The wood is medium-weight, with a density of 520–610 kg/m³ at 12% moisture content. It is easy to dry with only little deformation. The rates of shrinkage are moderate, from green to oven dry 3.1–6.2% radial and 6.7–8.0% tangential. Boards of 2.5 cm thick take 2–3 months to air dry. After drying, the wood is stable in service. At 12% moisture content, the modulus of rupture is 121–138 N/mm², modulus of elasticity 9400–11,280 N/mm², compression parallel to grain 47–54 N/mm², cleavage 10–17 N/mm and Chalais-Meudon side hardness 1.6–2.4.
The wood is extremely abrasive in sawing and should be sawn before drying with a coarsely toothed, slow-moving blade and with a high transition speed. In addition the latex sticks to the blade, requiring continuous watering. The wood is very difficult to work. It is easy to nail; it holds nails and screws well. It is easy to glue, paint, varnish and wax. It may be suitable for veneer production by peeling if its abrasiveness does not prove to be excessive. The wood is not durable, with little resistance against fungi and insects, and requires preservative treatment at all stages of processing. It is very easy to impregnate with preservatives. The latex may cause eye problems. The seeds are toxic.
- Evergreen, monoecious shrub to medium-sized tree up to 30 m tall, with abundant white latex in all parts; bole branchless for up to 12 m or more, generally straight and regular, up to 70 cm in diameter; bark surface densely fissured, reddish to blackish.
- Leaves alternate, simple and entire; stipules small, soon falling; petiole up to 1.5 cm long, grooved; blade elliptical to obovate, 5–13 cm × 2.5–5 cm, cuneate at base, acuminate to obtuse at apex, leathery, glabrous, pinnately veined with 10–15 pairs of lateral veins.
- Inflorescence an axillary cyme with at apex of each cyme-branch a common involucre composed of 4 small partly fused bracts with glandular margins, enclosing a female flower surrounded by involucres, each containing several male flowers.
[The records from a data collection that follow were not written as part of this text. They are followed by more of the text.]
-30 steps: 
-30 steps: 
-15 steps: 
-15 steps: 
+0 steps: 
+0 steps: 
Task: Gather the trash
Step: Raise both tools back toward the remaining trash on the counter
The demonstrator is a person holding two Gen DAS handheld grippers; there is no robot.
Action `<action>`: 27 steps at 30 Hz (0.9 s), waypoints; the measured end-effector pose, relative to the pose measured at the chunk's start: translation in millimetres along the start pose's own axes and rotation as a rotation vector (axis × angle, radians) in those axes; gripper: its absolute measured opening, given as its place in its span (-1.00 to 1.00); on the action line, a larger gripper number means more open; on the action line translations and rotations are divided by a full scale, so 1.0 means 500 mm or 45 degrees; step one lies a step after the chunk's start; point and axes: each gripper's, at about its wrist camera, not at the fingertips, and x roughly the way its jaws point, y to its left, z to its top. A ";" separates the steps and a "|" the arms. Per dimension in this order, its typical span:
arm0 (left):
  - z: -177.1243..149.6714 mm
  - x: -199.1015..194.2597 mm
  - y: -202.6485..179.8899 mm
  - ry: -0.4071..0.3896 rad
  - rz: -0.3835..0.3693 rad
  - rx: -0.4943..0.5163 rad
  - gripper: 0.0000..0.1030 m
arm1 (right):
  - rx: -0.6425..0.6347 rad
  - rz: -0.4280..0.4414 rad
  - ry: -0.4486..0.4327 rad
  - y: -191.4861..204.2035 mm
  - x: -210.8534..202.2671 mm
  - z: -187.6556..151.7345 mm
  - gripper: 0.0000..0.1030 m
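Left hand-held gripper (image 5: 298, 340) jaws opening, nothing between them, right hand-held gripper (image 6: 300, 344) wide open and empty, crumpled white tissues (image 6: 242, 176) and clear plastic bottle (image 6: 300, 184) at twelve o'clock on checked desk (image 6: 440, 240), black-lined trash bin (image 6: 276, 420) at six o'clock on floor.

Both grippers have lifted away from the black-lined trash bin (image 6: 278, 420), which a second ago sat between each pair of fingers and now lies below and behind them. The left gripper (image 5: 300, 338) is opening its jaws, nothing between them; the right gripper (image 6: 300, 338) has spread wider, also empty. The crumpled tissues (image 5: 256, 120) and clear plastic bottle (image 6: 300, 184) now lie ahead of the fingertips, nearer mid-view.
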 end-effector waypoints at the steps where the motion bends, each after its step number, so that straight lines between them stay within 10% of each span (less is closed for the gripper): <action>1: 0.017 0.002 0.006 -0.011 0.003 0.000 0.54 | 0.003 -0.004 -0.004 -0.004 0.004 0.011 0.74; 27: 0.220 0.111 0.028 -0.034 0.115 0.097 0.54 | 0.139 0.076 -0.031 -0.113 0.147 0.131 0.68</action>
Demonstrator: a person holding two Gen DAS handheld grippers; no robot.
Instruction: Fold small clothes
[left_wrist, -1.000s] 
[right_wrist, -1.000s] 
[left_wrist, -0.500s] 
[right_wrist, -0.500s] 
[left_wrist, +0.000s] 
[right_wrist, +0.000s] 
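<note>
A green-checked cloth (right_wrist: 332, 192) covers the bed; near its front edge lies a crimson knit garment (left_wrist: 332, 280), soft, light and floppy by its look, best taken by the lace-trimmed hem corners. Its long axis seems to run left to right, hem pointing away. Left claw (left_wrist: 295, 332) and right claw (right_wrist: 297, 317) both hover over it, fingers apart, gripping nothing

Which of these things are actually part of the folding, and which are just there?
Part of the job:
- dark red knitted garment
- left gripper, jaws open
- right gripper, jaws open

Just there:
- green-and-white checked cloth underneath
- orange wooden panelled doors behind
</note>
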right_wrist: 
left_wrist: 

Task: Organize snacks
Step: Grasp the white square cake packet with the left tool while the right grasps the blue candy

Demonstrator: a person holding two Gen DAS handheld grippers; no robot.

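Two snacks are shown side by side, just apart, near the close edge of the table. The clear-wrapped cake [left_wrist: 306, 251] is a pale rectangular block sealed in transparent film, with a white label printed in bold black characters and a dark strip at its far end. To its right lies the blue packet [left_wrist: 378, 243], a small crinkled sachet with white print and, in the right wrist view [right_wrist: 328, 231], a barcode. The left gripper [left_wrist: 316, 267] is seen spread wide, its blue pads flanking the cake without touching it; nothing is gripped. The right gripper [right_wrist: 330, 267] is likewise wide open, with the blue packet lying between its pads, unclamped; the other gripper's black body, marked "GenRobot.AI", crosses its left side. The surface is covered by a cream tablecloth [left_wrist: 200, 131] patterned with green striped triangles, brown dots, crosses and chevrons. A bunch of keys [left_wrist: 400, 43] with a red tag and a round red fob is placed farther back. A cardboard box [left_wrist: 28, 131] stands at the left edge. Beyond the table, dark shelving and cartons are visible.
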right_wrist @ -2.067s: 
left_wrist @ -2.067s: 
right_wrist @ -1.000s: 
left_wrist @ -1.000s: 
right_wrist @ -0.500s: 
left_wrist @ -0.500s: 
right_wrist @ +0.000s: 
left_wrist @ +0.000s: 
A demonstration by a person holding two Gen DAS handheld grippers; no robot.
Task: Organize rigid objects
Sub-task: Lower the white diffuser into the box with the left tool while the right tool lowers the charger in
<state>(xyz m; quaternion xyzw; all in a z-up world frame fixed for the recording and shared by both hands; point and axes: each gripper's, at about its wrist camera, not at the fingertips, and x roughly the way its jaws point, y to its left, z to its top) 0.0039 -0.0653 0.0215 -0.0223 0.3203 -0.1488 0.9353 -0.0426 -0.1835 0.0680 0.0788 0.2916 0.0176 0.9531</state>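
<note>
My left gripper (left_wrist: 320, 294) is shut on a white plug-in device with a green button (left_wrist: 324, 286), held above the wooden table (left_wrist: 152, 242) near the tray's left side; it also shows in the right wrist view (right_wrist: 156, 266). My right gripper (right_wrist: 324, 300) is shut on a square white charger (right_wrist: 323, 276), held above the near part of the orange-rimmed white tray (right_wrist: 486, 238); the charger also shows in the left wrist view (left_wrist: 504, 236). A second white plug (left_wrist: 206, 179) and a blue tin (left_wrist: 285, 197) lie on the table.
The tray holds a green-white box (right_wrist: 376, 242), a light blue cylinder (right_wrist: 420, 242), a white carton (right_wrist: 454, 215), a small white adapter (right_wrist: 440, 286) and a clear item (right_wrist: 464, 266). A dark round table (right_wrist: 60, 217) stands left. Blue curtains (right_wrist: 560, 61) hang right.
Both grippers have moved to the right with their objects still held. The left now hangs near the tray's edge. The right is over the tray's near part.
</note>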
- Flowers unisexual; male flowers with short pedicel, 3–4-toothed perianth and a single stamen; female flowers short, stout pedicel, 3–4-lobed perianth, ovary superior, glabrous, 3-celled, styles short, spreading.
- Fruit a deeply 3-lobed capsule c. 2 cm in diameter, green, turning brown at dehiscence, with persistent style, 3-seeded.
- Seeds ovoid, c. 12 mm long, laterally compressed, brownish, shiny.
Autres données botaniques
Anthostema is a small genus of 3 species, 2 in continental Africa and 1 in Madagascar. It is related to Dichostemma. The whitish wood of Anthostema senegalense A.Juss. is used in West Africa for local building purposes, poles for temporary fences, light carpentry work and boxes, but the primary use of this species is in local medicine (latex and bark).
Anthostema aubryanum Baill. is a small to medium-sized tree up to 25 m tall with a bole branchless for up to 15 m and up to 50 cm in diameter, occurring from Côte d’Ivoire to Gabon and Congo. Its wood is similar to that of the other Anthostema spp. and undoubtedly used for similar purposes, and additionally as firewood. The latex is used as a drastic purgative, and is applied externally to sores. The bark is used as a fish poison.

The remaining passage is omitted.